Selain itu dalam penertiban tersebut, para penertib juga tidak bisa membedakan mana yang bahasa/istilah asing secara umum yang memang seharusnya tidak dipakai karena ada bahasa Indonesianya, dengan mana yang berupa nama sebuah usaha, yang meskipun dalam bahasa Inggris, tidak boleh diganti begitu saja ke dalam bahasa Indonesia. Karena nama-nama usaha tersebut telah terdaftar secara hukum.

Dengan mengubah nama usaha itu dalam bahasa Indonesia, tentu saja impilkasinya akan sangat luas. Misalnya, dalam pembuatan kontrak bisnis, menyangkut identitas perusahaan itu, dan sejenisnya.

Misalnya, nama Restoran “Tri-Star”, PT “Darmo Satelit Town”, tidak bisa begitu saja diganti ke dalam bahasa Indonesia menjadi Restoran “Tiga Bintang”, dan PT “Kota Satelit Darmo”. Karena secara hukum identitasnya akan menjadi tidak sama dengan akta pendirian, SIUP, NPWP dan sejensinya.
*
Dalam rangka memperingati hari Sumpah Pemuda ke-83, pemerintah kota Surabaya baru-baru ini, tepatnya tanggal 28 Oktober 2011, melakukannya dengan memasang sebuah baliho raksasa di depan Gedung Grahadi, Jalan Gubernur Suryo, Surabaya.

Isi baliho tersebut adalah kutipan dari isi Sumpah Pemuda yang dideklarasikan pada 28 Oktober 1928 itu. Tetapi sayangnya, ternyata kutipan itu keliru.

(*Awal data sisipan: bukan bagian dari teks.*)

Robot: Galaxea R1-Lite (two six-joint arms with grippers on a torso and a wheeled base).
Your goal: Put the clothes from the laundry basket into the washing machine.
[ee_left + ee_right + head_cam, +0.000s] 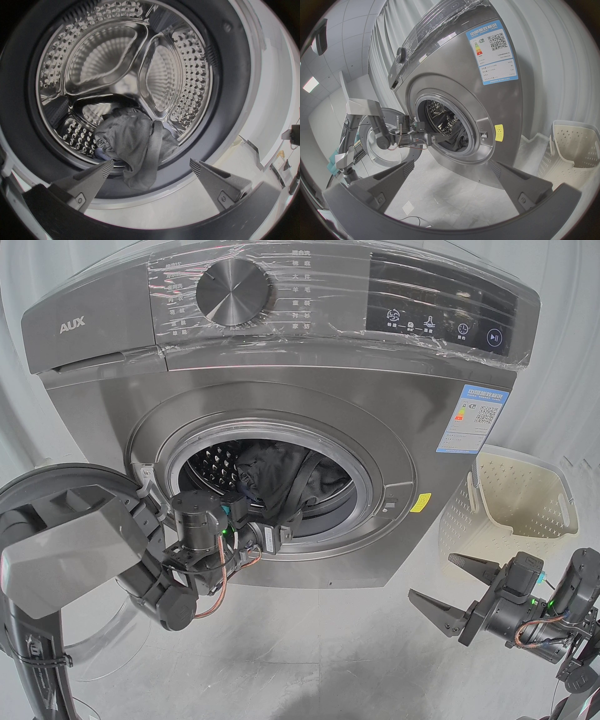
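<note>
Heads up on the clothes (275, 474): it's a dark, limp bundle that looks light and floppy. It won't hold any shape and it'll sag wherever you don't support it. It sits at the front of the drum (125, 62) of the washing machine (281, 396). One fold droops out over the dark door seal (18, 109) at the bottom of the opening. My guess is that flap is the bit to worry about, since it could get caught when the door shuts. If you want to shove it deeper, I'd pinch the thick, bunched part of the bundle rather than the thin hanging edge. A single layer will probably slither out of the grip.

The left gripper (150, 164) is right at the mouth of the opening. Its fingers (93, 175) are spread wide on either side of that hanging fold and aren't pinching anything. I can't tell whether a tip brushes the fabric.

The right gripper (431, 575) hangs low over the floor (312, 646), just in front of the laundry basket (550, 459). Its fingers are wide apart too and hold nothing. What you can see of the basket's inside looks empty, so this may well be the last of the load.
</note>
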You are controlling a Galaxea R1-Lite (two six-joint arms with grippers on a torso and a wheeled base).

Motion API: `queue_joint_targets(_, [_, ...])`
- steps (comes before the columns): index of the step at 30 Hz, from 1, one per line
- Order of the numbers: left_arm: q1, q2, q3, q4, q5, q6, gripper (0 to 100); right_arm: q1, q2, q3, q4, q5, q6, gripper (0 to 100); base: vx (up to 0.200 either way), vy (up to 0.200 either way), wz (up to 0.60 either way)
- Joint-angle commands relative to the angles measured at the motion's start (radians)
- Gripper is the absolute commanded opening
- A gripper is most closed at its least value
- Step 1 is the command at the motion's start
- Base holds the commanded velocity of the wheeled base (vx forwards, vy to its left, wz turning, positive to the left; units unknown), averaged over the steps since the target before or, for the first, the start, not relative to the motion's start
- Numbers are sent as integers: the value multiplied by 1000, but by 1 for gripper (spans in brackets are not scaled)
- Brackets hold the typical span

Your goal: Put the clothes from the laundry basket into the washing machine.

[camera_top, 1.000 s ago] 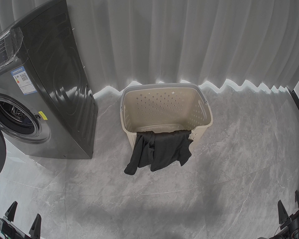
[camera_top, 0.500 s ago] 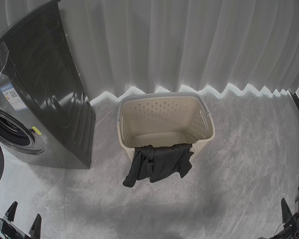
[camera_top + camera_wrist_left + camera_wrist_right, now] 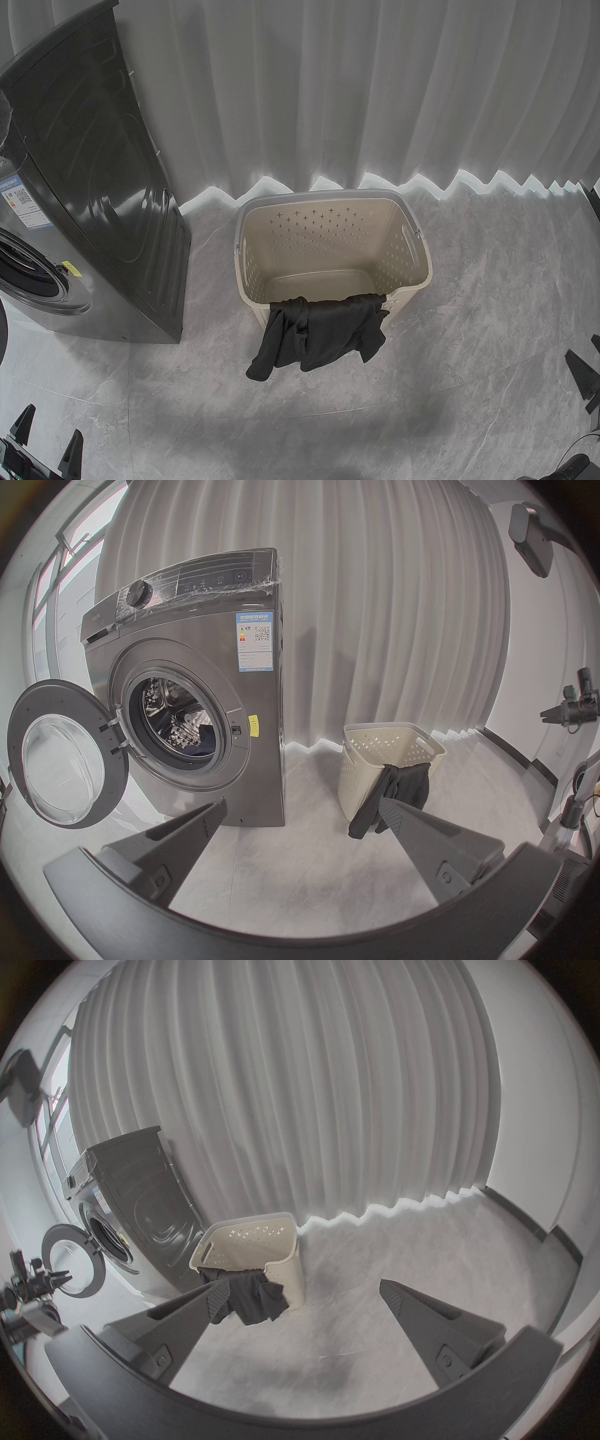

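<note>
Now camera's shifted nearer vs a sec ago; basket [image 3: 331,199] itself unmoved, dark garment [image 3: 322,331] draped over its front rim. Left tool [image 3: 303,805] & right tool [image 3: 299,1286] spread, empty. Pickup's next, washer [image 3: 206,686] door open.

Whole head view re-framed since the earlier frames, a shift of viewpoint and not of the things, right gripper [image 3: 586,374] raised from its earlier low position, now higher and turned, still to the right of the laundry basket [image 3: 400,215], well apart from it.
</note>
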Motion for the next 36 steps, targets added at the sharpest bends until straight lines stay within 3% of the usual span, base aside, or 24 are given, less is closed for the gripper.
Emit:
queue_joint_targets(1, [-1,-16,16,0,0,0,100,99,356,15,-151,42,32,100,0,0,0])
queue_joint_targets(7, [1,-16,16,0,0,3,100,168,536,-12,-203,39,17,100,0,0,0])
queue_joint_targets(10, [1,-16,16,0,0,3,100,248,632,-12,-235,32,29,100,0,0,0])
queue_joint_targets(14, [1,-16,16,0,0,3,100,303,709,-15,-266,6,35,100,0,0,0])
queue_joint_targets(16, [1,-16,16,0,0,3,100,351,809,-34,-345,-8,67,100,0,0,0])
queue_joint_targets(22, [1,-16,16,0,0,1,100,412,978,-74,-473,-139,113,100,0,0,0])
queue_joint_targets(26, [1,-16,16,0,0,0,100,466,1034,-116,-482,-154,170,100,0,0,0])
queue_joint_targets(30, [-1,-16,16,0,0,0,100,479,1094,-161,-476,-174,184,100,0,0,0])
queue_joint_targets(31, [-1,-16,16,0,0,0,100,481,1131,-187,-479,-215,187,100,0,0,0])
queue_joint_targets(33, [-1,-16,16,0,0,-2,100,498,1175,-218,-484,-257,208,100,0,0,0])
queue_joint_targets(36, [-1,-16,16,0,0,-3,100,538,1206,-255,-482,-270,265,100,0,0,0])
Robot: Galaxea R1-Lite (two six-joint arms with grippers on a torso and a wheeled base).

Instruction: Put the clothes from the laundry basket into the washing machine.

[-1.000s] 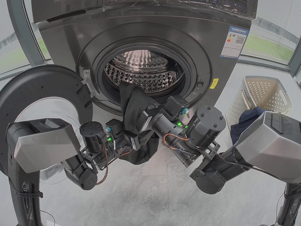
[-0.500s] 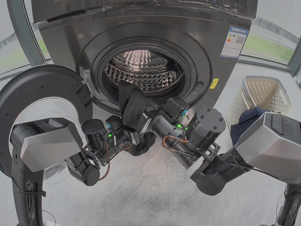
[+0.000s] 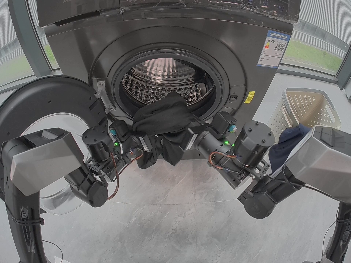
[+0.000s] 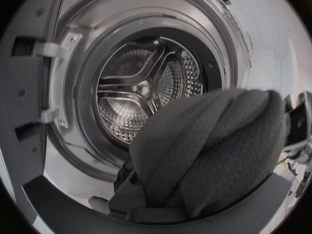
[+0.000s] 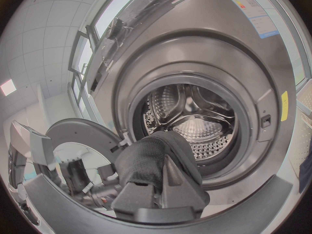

Kutipan pada baliho tersebut sebagai berikut:
Kami Putra dan Putri Indonesia, mengaku bertanah air satu, tanah air Indonesia
Kami Putra dan Putri Indonesia, mengaku berbangsa satu, bangsa Indonesia
Kami Putra dan Putri Indonesia, mengaku berbahasa satu, bahasa Indonesia

Padahal teks asli Sumpah Pemuda tidak begitu bunyinya. Teks asli Sumpah Pemuda tersebut bunyinya adalah sebagai berikut (disesuaikan dengan Ejaan Yang Disempurnakan):
Kami Putra dan Putri Indonesia, mengaku bertumpah darah yang satu, tanah air Indonesia
Kami Putra dan Putri Indonesia, mengaku berbangsa yang satu, bangsa Indonesia.
Kami Putra dan Putri Indonesia, menjunjung bahasa persatuan, bahasa Indonesia.

Baliho raksasa dengan biaya pembuatan yang tentu saja tidak sedikit itu hanya bertahan beberapa jam. Setelah mendapat kritikan dari beberapa warga kota Surabaya, baliho itu diturunkan kembali oleh pemerintah kota Surabaya.

Kejadian ini kembali menunjukkan bagaimana pemahaman dan penghargaan pejabat negara kita sendiri terhadap makna dari Sumpah Pemuda itu. Padahal mereka seharusnya menjadi panutan bagi masyarakat umum.

Maka tidak heran setelah 83 tahun, isi Sumpah Pemuda itu pun belum bisa benar-benar direalisasikan.